Your assignment: Whenever a line contains the string "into", copy it out of the entries.

Records contained in a dataset:
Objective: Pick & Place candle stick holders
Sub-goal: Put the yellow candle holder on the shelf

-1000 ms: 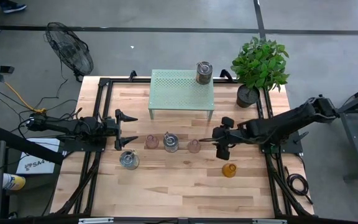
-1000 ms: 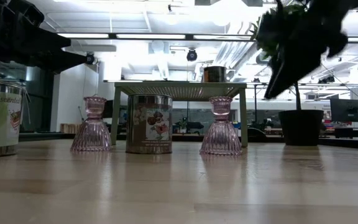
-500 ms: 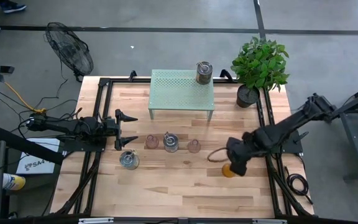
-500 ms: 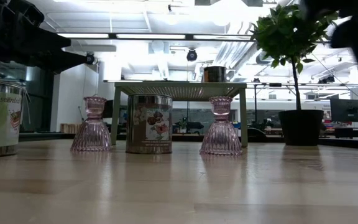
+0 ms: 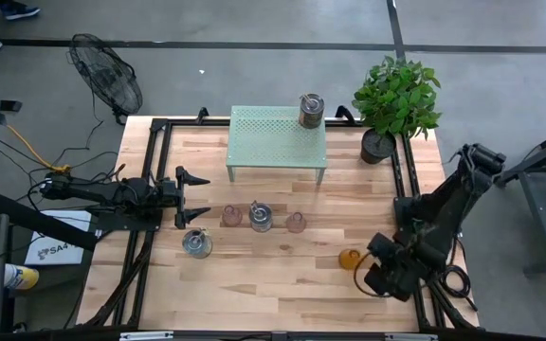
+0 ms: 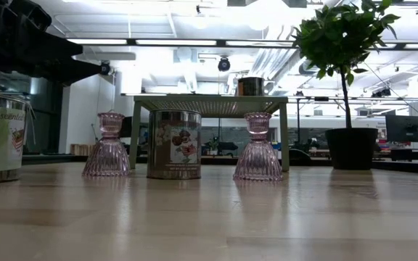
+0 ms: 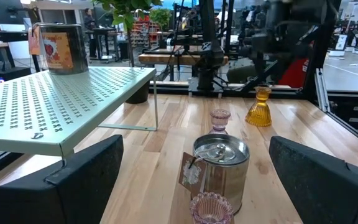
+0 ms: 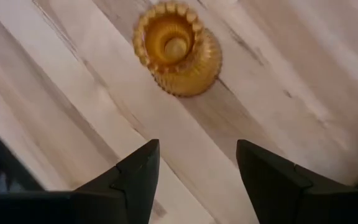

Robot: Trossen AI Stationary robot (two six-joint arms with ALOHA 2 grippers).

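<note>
The amber glass holder (image 5: 350, 259) stands on its base on the table at the near right; it also shows in the right wrist view (image 8: 178, 48). My right gripper (image 5: 368, 275) (image 8: 194, 180) is open, points down and hovers just near and right of it, touching nothing. Two pink glass holders (image 5: 231, 216) (image 5: 296, 223) flank a silvery holder (image 5: 261, 218) at mid-table. Another silvery holder (image 5: 196, 243) stands nearer, and a third (image 5: 311, 110) stands on the green stand (image 5: 273, 137). My left gripper (image 5: 197, 196) waits open at the left.
A potted plant (image 5: 394, 99) stands at the far right corner beside the green stand. Black frame rails (image 5: 410, 189) run along both table sides. Bare wood lies along the near edge (image 5: 273, 294). A fan (image 5: 107, 76) stands off the table at the far left.
My right gripper has swung from beside the right pink holder at mid-table toward the near right corner, past the amber holder, and has tipped to point down. It has left the low view. No holder has moved.
</note>
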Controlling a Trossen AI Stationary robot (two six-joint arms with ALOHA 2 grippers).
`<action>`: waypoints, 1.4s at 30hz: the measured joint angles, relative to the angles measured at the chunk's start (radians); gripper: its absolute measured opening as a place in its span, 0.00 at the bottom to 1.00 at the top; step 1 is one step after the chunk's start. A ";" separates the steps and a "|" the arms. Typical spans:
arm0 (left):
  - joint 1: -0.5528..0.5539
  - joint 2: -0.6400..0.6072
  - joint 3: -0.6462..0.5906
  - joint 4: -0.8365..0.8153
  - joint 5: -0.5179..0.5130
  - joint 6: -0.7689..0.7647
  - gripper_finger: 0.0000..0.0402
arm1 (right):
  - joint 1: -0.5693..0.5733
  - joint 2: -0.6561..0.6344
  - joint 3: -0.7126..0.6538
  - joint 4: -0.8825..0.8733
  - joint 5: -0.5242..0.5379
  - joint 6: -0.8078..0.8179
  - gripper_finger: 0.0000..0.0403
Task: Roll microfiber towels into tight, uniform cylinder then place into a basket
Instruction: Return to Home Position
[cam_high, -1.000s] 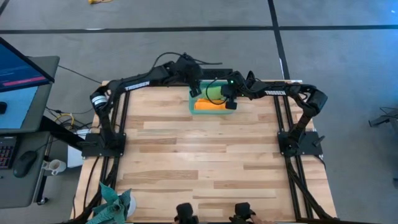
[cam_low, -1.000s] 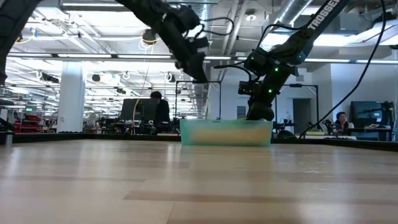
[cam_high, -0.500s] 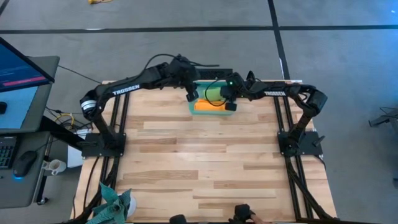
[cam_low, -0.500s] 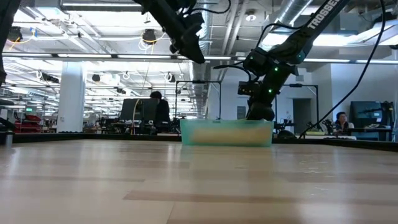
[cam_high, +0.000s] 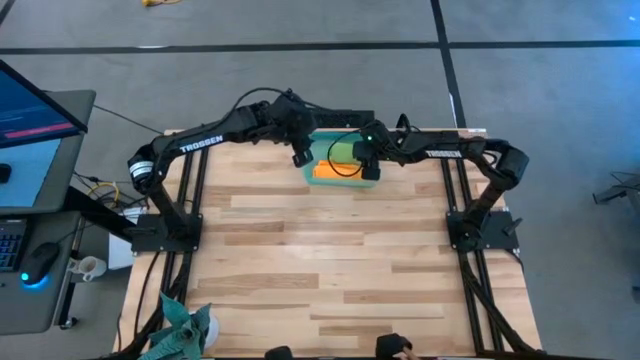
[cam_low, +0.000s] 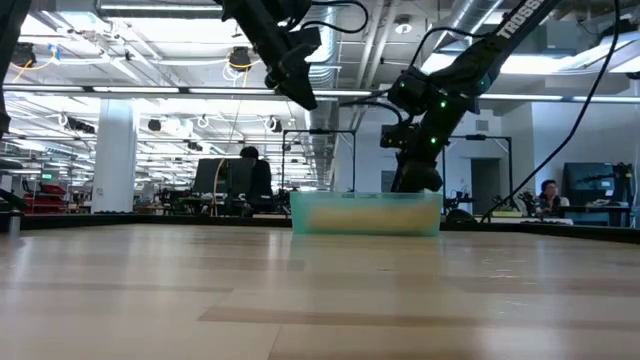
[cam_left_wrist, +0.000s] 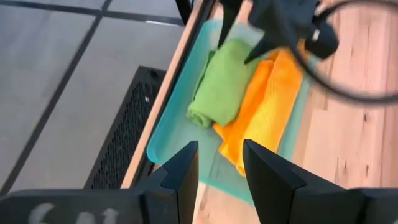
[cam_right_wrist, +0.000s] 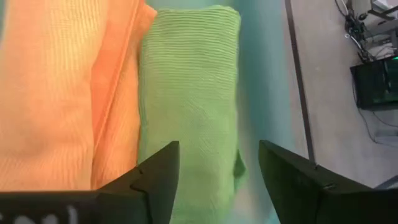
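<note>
Lifted and drawn back since a second ago, the left jaws now hang off the left end of the shallow translucent teal plastic basket (cam_high: 309, 172), while the right jaws have barely shifted. From above, the basket sits at the middle of the counter's (cam_high: 330, 260) far edge. The lime-green rolled microfiber towel (cam_high: 343, 150) lies in its far half and the bright orange rolled microfiber towel (cam_high: 328, 171) in its near half, both long axes running along that edge. The right arm (cam_high: 440, 152) reaches in over the basket, so its jaws are the nearer pair.

At counter height the basket (cam_low: 365, 213) shows the towels only as a faint tint through its wall. The right jaws hang just above its rim, the left jaws well higher and off to the side.

The left wrist camera shows its own jaws parted by a moderate gap, holding nothing. The green roll (cam_left_wrist: 221, 84) and orange roll (cam_left_wrist: 267, 106) lie touching, side by side, ahead of them.

The right wrist camera looks straight onto the green roll (cam_right_wrist: 186, 93), jaws wide and empty either side of it. They seem clear of the cloth, though height is hard to judge. A straight lift looks the safe way out.
</note>
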 joint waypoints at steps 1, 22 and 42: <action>0.000 0.000 0.000 -0.007 0.000 0.001 0.29 | 0.000 -0.017 0.000 -0.015 -0.001 0.002 0.59; -0.173 -0.048 -0.492 0.499 0.239 -0.134 0.29 | 0.231 -0.685 -0.253 -0.183 -0.585 0.515 0.57; -0.472 -0.827 -1.135 0.859 0.099 -0.290 0.29 | 0.703 -1.071 -0.431 0.085 -0.416 0.684 0.57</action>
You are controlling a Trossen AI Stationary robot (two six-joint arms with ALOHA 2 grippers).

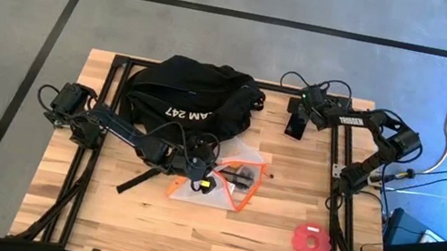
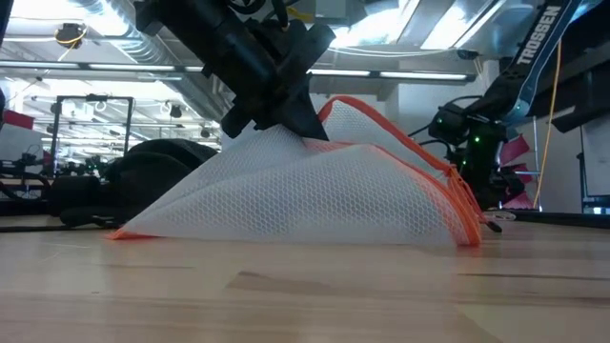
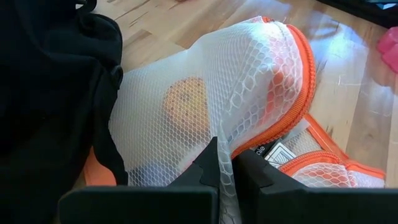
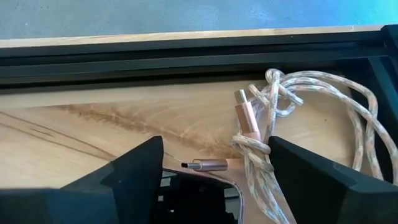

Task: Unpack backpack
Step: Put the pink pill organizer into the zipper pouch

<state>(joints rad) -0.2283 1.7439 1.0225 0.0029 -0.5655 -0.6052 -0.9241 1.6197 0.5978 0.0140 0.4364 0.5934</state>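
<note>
The left claw point(image 1: 199, 173) is pressed together, pinching the white mesh of an orange-zippered pouch point(image 1: 230, 182) — the netting rises tent-like from the tabletop point(image 1: 284, 201) to its fingertips point(image 3: 219, 163). Through the mesh, just ahead of that claw, a round orange object point(image 3: 185, 106) shows. The backpack point(image 1: 192, 97), black with white "AM 247" lettering, lies just behind the left claw, touching the pouch's near side. The right claw point(image 1: 298, 120) hovers well apart at the tabletop's far edge, fingers spread over a dark phone point(image 4: 199, 196) — beside it lies a coiled braided cable point(image 4: 261, 124). A pink disc point(image 1: 310, 242) rests near the front.
</note>
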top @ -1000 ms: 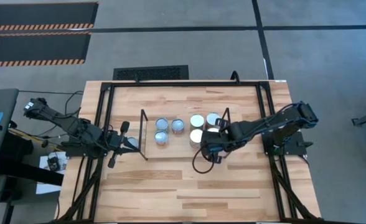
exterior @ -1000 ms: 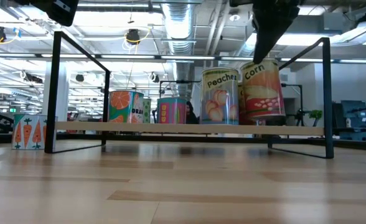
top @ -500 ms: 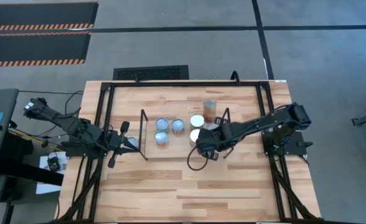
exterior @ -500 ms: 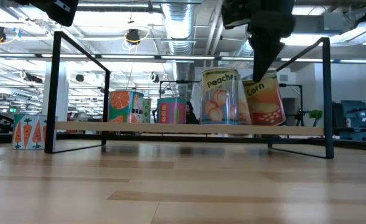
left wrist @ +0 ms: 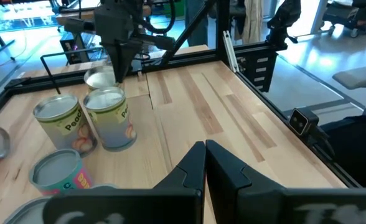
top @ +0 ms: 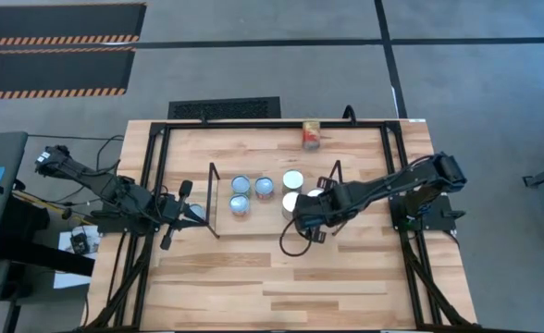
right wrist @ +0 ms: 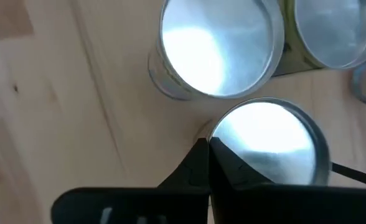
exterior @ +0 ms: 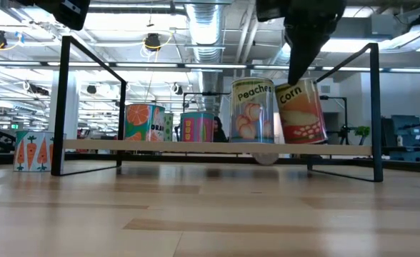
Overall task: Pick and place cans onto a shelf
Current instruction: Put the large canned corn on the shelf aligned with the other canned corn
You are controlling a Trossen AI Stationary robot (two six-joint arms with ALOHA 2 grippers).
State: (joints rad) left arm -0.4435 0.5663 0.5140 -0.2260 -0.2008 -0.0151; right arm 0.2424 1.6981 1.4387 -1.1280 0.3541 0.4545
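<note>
Right gripper here, fingers pinched fully together with nothing between them. The tips sit right at the rim of the Corn can, which is on the right end of the shelf and leans a bit instead of standing straight. From my wrist I'm looking down on its shiny lid, with another wide lid just beside it, and I'd say that one is the Peaches can, which is upright and touching or nearly touching the Corn one.

Further left on the shelf there's an orange-labelled can and a colourful striped one, and from above I count three silver-blue tops in that group.

One can is lying on its side way off at the far edge of the table, up against the black frame, well apart from the shelf.

My left gripper is clenched on nothing too, parked low outside the left end of the shelf, with the carrot can standing on the table just beside it
</note>
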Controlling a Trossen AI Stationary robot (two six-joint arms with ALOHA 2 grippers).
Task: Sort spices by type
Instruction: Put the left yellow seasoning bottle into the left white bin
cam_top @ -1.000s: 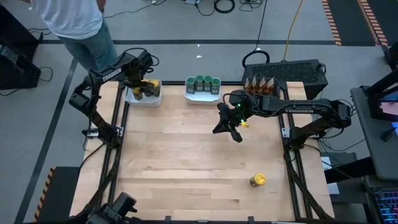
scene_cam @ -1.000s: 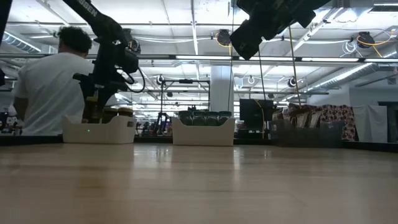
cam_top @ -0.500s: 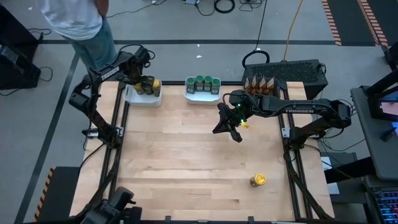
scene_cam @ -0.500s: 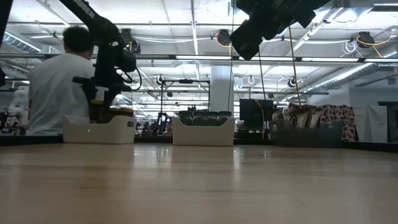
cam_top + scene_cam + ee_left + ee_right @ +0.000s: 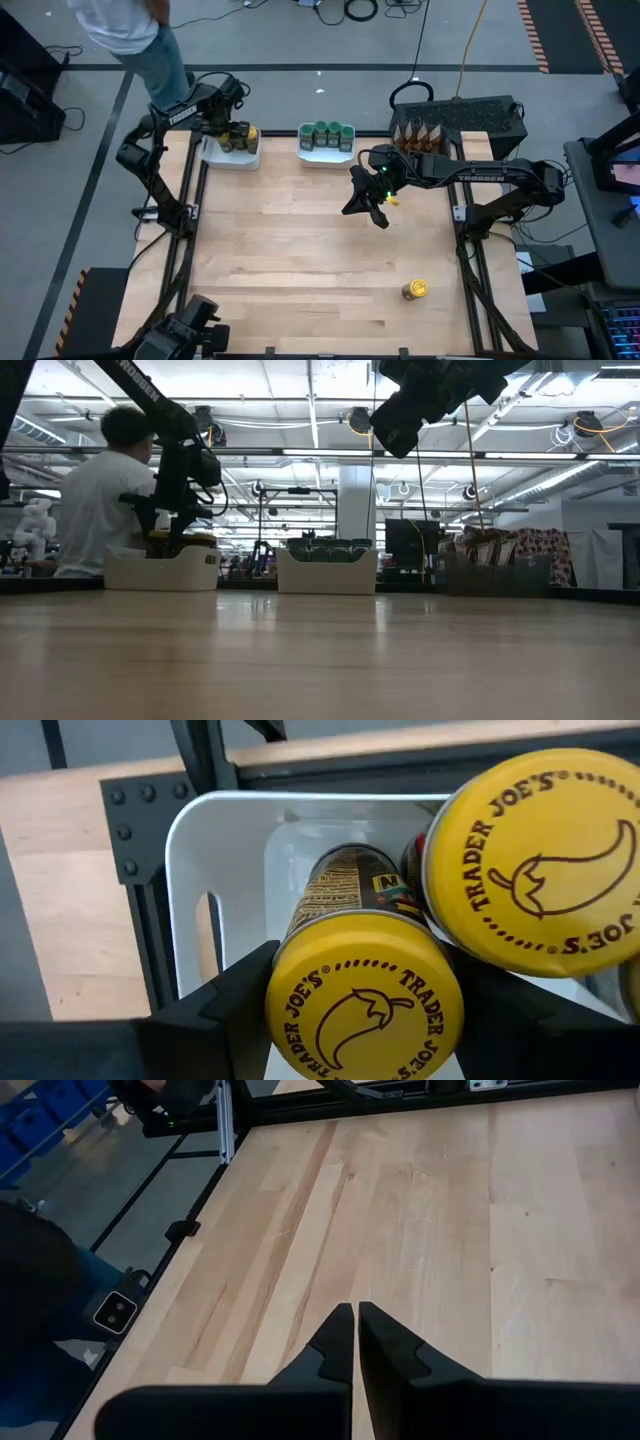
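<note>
Left tool [image 5: 360,1010] shifted, second jar [image 5: 540,860] alongside

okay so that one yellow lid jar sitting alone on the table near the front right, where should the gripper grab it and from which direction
The lone yellow-lid jar appears to stand upright on open table, nothing beside it. Come straight down and close the fingers across its round sides just under the lid. The shut, empty right gripper is the nearer one.

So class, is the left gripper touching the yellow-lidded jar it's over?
Touching. The left wrist view shows the left gripper with its dark fingers pressed against both sides of the jar, above the white tray.
</note>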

Expected answer:
Task: Roll microfiber towels into tight, uniform cylinder then place into a basket
Step: Put the pink pill organizer into the zipper pouch
Instruction: Put the left yellow seasoning bottle into the left white bin

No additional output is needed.